Bank of England Governor Mervyn King has warned banks not to rely on its cash for long-term funding and raised the prospect of another series of capital raising by beleaguered financial institutions.

Bank of England Governor Mervyn King has warned banks not to rely on its cash for long-term funding and raised the prospect of another series of capital raising by beleaguered financial institutions.

As he prepares to unveil a replacement for the Bank's current emergency funding scheme next week, King hinted he is prepared to continue accepting mortgage debt in return for government bills in a new permanent facility but only as new problems arise and only in short-term arrangements.

He said: "Liquidity insurance is there to help banks face a short-term problem. What such a scheme is not, and cannot be, is a source of long-term funding to finance investment."

King told MPs on the influential Treasury Committee yesterday that take-up of the current scheme had been "significant". He added: "The Special Liquidity Scheme was designed as a one-off scheme to provide exceptionally generous and long-term insurance."

The facility allows banks to swap mortgage debt, which they are currently struggling to sell into the market, for more popular government paper for up to three years but is due to close on October 21.

King's comments yesterday were interpreted by many in the banking sector to mean the future scheme would be limited to three-month funding.

King also indicated his scepticism about government intervention in the mortgage market, the subject of an ongoing inquiry by former HBOS chief Sir James Crosby.

"The idea that there is structural failing in the mortgage market does not ring true," he said.

He added that banks' options were "more capital" or a "different business model".

His Monetary Policy Committee (MPC) colleague Paul Tucker added: "Their balance sheets would not contract if they were to raise further capital and that may be something to come to view in the next 18 months or so."

King warned that if the government decides to provide guarantees for mortgages, taxpayers could end up footing the bill for bad debts.

"If you are going to be providing the funding you are inevitably going to be taking on the credit risk."

He added: "The banks did not ask the taxpayer to take the credit risk. They do not want themselves undermined by having competitors sub-sidised by the government."

King noted that US government support for ostensibly independent mortgage funding providers Fannie Mae and Freddie Mac eventually led to their effective nationalisation this week.
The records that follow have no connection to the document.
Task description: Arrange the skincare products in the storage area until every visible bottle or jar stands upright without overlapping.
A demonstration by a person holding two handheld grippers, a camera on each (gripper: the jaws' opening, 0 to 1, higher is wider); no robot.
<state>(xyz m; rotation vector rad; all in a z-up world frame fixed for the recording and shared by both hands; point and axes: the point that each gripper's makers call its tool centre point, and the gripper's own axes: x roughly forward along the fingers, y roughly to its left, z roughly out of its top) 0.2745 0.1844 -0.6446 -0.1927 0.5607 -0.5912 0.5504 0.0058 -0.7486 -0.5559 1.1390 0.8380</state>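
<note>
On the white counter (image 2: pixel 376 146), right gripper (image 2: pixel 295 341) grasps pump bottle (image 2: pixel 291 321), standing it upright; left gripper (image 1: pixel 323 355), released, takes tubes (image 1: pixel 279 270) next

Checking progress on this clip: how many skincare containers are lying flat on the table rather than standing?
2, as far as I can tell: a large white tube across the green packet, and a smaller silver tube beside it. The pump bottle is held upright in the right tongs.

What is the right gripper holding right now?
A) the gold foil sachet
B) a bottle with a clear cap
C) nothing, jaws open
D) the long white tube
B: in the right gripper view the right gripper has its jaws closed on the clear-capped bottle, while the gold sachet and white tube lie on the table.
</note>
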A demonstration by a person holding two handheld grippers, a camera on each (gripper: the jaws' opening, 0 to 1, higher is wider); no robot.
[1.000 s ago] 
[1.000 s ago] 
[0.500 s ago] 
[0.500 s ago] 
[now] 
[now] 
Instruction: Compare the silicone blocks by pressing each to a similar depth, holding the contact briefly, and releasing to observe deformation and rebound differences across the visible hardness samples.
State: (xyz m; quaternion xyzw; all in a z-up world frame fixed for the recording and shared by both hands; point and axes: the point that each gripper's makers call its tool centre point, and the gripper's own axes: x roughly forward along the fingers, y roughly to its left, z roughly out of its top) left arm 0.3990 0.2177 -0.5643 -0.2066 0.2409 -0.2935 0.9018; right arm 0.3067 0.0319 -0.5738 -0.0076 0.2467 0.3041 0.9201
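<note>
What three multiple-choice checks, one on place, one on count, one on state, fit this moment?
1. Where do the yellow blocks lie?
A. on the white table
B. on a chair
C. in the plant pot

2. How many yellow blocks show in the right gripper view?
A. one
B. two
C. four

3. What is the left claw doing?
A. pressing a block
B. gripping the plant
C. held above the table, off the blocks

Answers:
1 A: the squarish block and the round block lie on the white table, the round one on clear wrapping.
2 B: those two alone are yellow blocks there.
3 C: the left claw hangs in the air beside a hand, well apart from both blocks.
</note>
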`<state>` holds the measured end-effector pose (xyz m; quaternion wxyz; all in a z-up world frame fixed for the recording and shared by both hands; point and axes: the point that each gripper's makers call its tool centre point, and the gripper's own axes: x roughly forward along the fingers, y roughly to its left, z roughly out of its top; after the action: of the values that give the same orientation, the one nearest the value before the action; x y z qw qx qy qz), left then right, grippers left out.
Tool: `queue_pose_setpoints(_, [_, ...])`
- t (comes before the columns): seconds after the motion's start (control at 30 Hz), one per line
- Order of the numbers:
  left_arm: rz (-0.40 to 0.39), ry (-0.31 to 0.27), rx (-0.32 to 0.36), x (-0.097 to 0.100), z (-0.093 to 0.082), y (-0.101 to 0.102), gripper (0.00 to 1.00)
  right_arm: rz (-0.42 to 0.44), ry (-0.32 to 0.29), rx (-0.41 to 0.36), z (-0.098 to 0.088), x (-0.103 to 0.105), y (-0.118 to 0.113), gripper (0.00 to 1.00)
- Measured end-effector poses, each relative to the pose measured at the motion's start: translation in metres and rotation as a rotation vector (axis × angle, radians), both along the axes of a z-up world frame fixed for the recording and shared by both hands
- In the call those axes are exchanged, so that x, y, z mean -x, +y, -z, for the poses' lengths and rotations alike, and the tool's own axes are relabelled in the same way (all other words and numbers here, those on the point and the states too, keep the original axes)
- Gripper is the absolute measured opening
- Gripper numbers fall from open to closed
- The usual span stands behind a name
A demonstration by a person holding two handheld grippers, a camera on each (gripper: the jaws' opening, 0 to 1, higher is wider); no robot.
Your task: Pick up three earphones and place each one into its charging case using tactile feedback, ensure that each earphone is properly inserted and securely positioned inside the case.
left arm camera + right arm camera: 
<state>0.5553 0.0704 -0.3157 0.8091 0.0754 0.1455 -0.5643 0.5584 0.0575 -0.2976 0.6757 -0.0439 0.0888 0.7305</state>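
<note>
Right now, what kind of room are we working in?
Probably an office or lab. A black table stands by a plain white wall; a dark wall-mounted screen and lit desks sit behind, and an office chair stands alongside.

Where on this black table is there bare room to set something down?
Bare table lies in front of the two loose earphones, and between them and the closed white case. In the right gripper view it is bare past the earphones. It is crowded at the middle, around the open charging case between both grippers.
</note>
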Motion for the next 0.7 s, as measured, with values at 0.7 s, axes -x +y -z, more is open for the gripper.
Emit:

As figures published by the Bank yesterday revealed that Britons think inflation is currently at 5.4%, up from 4.6% in May, King struck a particularly cautious tone on the state of the UK economy.

He said he expects inflation, which in July hit a high of 4.4%, will remain well above the MPC's target of 2%.

"In the UK we face a difficult but temporary period during which inflation will remain high for a while and output growth at best weak. I would be most surprised if, next week, I were not required to write a further open letter to the Chancellor explaining why inflation is more than a percentage point away from target."

More controversially, King took it upon himself to warn the government of the need to rethink its finances in the wake of slowing economic growth.

He said: "There has been a change in the world since last summer and that will require some adaptation in the outlook for fiscal policy."

He added: "The long-term risk is a fiscal framework that is not perceived by financial markets to be credible but does put up pressure on inflation expectations because it undermines the market's belief in the credibility of both the monetary and the fiscal framework and that will make our life more difficult if inflation expectations were to remain higher than we would wish."

This prompted a hostile reaction from Labour MP George Mudie, who accused him of giving Chancellor of the Exchequer Alistair Darling "lectures on economic policy".

King's MPC colleague David Blanchflower, a long-term backer of rate cuts, also warned that unemployment in the UK could rise faster and further than many expect.